Search code examples
sql-serverindexingquery-optimizationazure-sql-managed-instancecomposite-index

Composite index on three columns


We have got 93M rows mapping table which is keeping mapping information of three tables and corresponding three tables. We are facing performance issues in accessing data from the mapping table.

TableName PK information Number of Rows
Seller SellerId Primary Key 3000 rows
Store StoreId Primary Key 20000 rows
Product ProductId Primary Key 200k rows
SellerStoreProductMapping SellerId,ProductId,StoreId Composite non-clustered index. There is also one surrogate key in this table: SellerStoreProductMappingId which is used as Primary Key clustered 93M rows

Our queries can access any of the three combination : Seller, Product, Store in the 93M rows table.

My actual query is like this:

SELECT < many columns from four tables>
FROM SellerStoreProductMapping
INNER JOIN Store
INNER JOIN Seller
INNER JOIN Product ...
WHERE SellerId = 123

But, what is happening is the non-clustered index: SellerId,ProductId,StoreId is rarely used, in our queries, even if we are having filter on SellerId. It goes for index scan for storeId.

Our doubt is, for these three column combination,

  1. should we go for separate non-clustered indexes (3 indexes) ?
  2. should we go for two column non-clustered composite indexes (4 indexes) ?
  3. should we go for three column composite non-clustered indexes (9 indexes). Instead of 9, We will limit to specific usage scenarios. ?

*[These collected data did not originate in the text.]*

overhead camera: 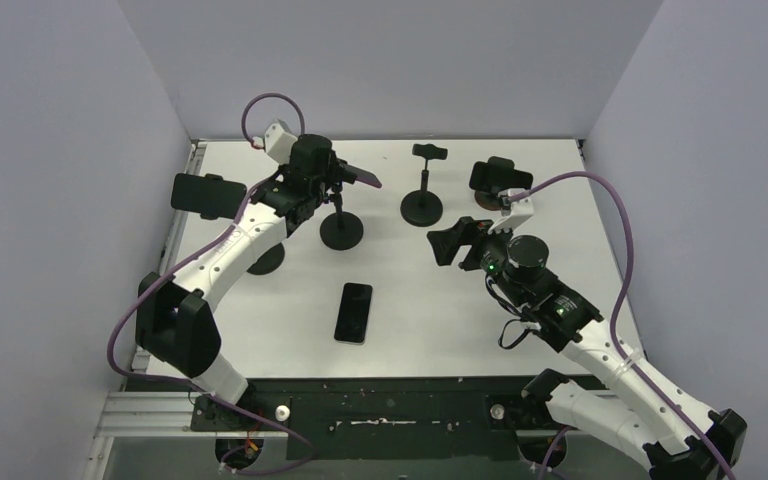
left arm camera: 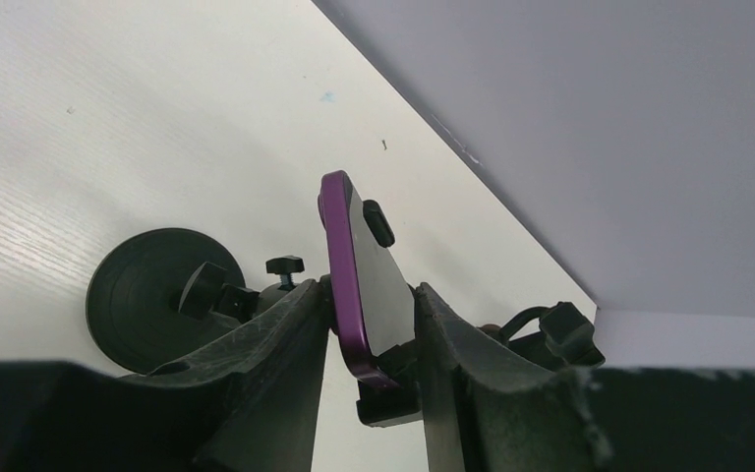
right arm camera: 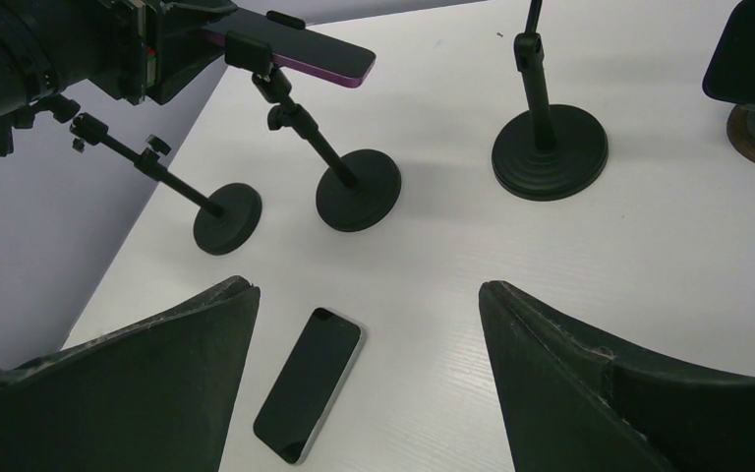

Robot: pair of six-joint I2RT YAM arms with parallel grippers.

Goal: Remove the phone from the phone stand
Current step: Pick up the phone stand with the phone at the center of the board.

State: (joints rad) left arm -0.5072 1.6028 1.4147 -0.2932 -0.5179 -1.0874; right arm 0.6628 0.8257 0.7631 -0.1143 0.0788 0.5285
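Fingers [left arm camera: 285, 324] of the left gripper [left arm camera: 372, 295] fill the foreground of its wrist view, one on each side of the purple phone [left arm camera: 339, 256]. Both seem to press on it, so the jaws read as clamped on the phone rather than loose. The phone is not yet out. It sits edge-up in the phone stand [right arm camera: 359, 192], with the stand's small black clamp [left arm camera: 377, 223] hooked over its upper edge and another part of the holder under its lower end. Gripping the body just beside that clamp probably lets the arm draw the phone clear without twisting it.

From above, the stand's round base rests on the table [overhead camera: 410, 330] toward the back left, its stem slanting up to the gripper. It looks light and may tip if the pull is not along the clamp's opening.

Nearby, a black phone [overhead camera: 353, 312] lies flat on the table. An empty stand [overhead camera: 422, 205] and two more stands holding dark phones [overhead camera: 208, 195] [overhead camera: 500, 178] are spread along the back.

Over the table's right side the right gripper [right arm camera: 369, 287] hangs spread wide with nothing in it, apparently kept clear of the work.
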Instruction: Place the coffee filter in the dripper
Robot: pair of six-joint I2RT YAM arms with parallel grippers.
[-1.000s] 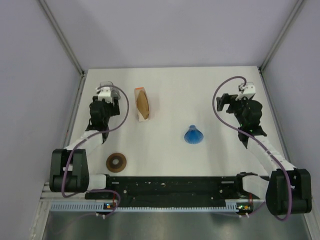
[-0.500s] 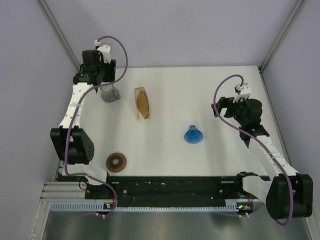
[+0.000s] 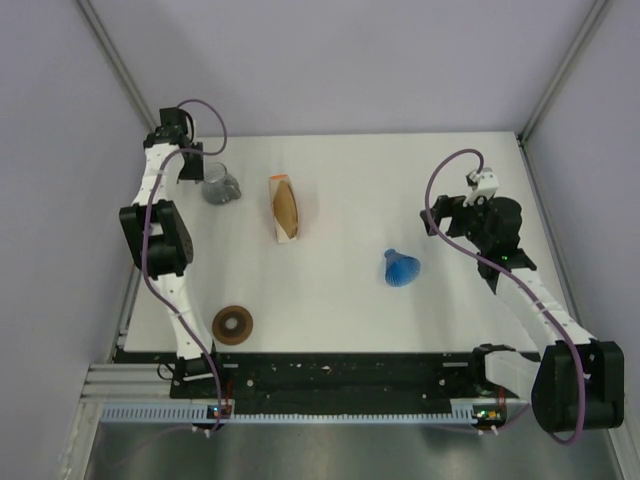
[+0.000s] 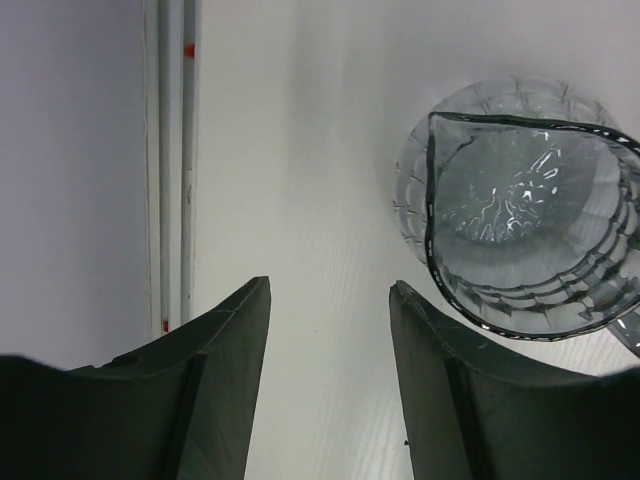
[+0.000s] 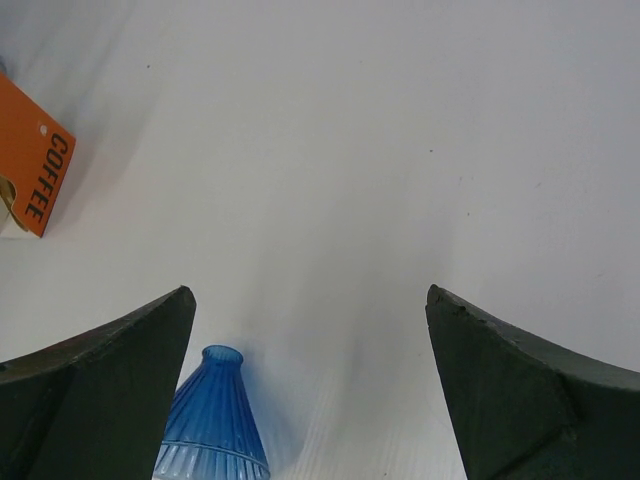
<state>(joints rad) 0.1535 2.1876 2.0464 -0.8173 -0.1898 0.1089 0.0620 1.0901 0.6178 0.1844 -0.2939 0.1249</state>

Note: We cannot create clustered column store index, as we are having ROWVERSION datatype as one of the datatypes in the mapping table.


Solution

  • Your index will be used systematically if this index is covering all the information in the query and if predicate is sargable.

    As an example, let us see those queries :

    --1
    SELECT *
    FROM   SellerStoreProductMapping
    WHERE  Seller = 1 AND Product = 2 AND Store = 1
    -- 2
    SELECT Seller, Product, Store
    FROM   SellerStoreProductMapping
    WHERE  Seller = 1 AND Product = 2 AND Store = 1
    -- 3
    SELECT anyOtherColumns
    FROM   SellerStoreProductMapping
    WHERE  Seller = 1 AND Product = 2 AND Store = 1
    -- 4
    SELECT Seller, Product, Store
    FROM   SellerStoreProductMapping
    WHERE  Seller = 1 AND Product = 2 AND Store = 1
    ORDER  BY anyOtherColumns
    

    Only query 2 will systematicaly use the index. All the other queries (1, 3, 4) does not have all the columns used in the query, in the index key... So they must use a double read :

    • first read (seek in the index) to find candidate rows that are qualified under the predicate
    • second read in the table to find the columns that the index does not have

    The cost of the two reads is compare to the cost of other strategies like scanning the table. If the cost of the scan is lower, the index won't be used...